Elasticsearch tutorial for beginners using Python

This tutorial is for the beginers who want to learn Elasticsearch from the scratch. In this tutorial i am gonna cover all the basic and advace stuff related to the Elasticsearch. So let’s get started.

Elasticsearch:-

Elasticsearch is a real-time distributed search and analytics engine. It allows you to explore your data at a speed and at a scale never before possible. It is used for full text search, structured search, analytics and all three in combination. Elastic search is an open source search engine built on top of Apache Lucecne, a full text search engine library.

Installing and running Elasticsearch:

The only requirement for installing Elasticsearch is a recent version of Java. To install Elasticsearch, download and extract the archive file from elastic.co/downlaods/elasticsearch and simply run bin\elasticsearch.bat. Test it in browser @ ‘http://localhost:9200’.

Index:-

An index is like a database in traditional database. It is the place to store related documents. To retrive any document we would need three pieces of informantion

  1. Index - Database
  2. Datatype - Type of the document
  3. Id - Id of the document

Let’s start the show…

# Import Elasticsearch package 
from elasticsearch import Elasticsearch 
# Connect to the elastic cluster
es=Elasticsearch([{'host':'localhost','port':9200}])
es
<Elasticsearch([{'host': 'localhost', 'port': 9200}])>

Elasticsearch is document oriented, meaning that it stores entire object or documents. It not only stores them, but also indexes the content of each document in order to make them searchable. In Elasticsearch you index, search,sort and filter documents.

Elasticsearch uses JSON as the serialization format for the documents.

Now let’s start by indexing the employee documents.

The act of storing data in Elasticsearch is called indexing. An Elasticsearch cluster can contain multiple indices, which in turn contain multiple types. These types hold multiple documents, and each document has multiple fields.

e1={
    "first_name":"nitin",
    "last_name":"panwar",
    "age": 27,
    "about": "Love to play cricket",
    "interests": ['sports','music'],
}
print e1

{'interests': ['sports', 'music'], 'about': 'Love to play cricket', 'first_name': 'nitin', 'last_name': 'panwar', 'age': 27}

Inserting a document:

#Now let's store this document in Elasticsearch 
res = es.index(index='megacorp',doc_type='employee',id=1,body=e1)

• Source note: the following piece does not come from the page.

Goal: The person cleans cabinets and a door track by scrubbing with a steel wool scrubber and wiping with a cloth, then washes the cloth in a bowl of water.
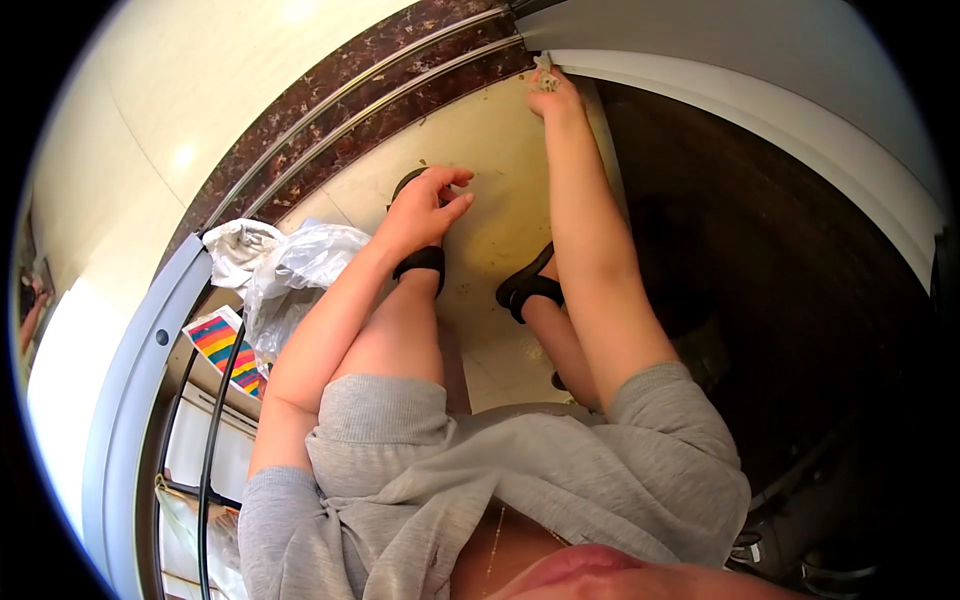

Simple! There was no need to perform any administrative tasks first, like creating an index or specifying the type of data that each field contains. We could just index a document directly. Elasticsearch ships with defaults for everything, so all the necessary administration tasks were taken care of in the background, using default values.

# Let's insert some more documents
e2={
    "first_name" :  "Jane",
    "last_name" :   "Smith",
    "age" :         32,
    "about" :       "I like to collect rock albums",
    "interests":  [ "music" ]
}
e3={
    "first_name" :  "Douglas",
    "last_name" :   "Fir",
    "age" :         35,
    "about":        "I like to build cabinets",
    "interests":  [ "forestry" ]
}
res=es.index(index='megacorp',doc_type='employee',id=2,body=e2)
print res['created']
res=es.index(index='megacorp',doc_type='employee',id=3,body=e3)
print res['created']
False
True

Retrieving a Document:

This is easy in Elasticsearch. We simply execute an HTTP GET request and specify the address of the document— the index, type, and ID. Using those three pieces of information, we can return the original JSON document.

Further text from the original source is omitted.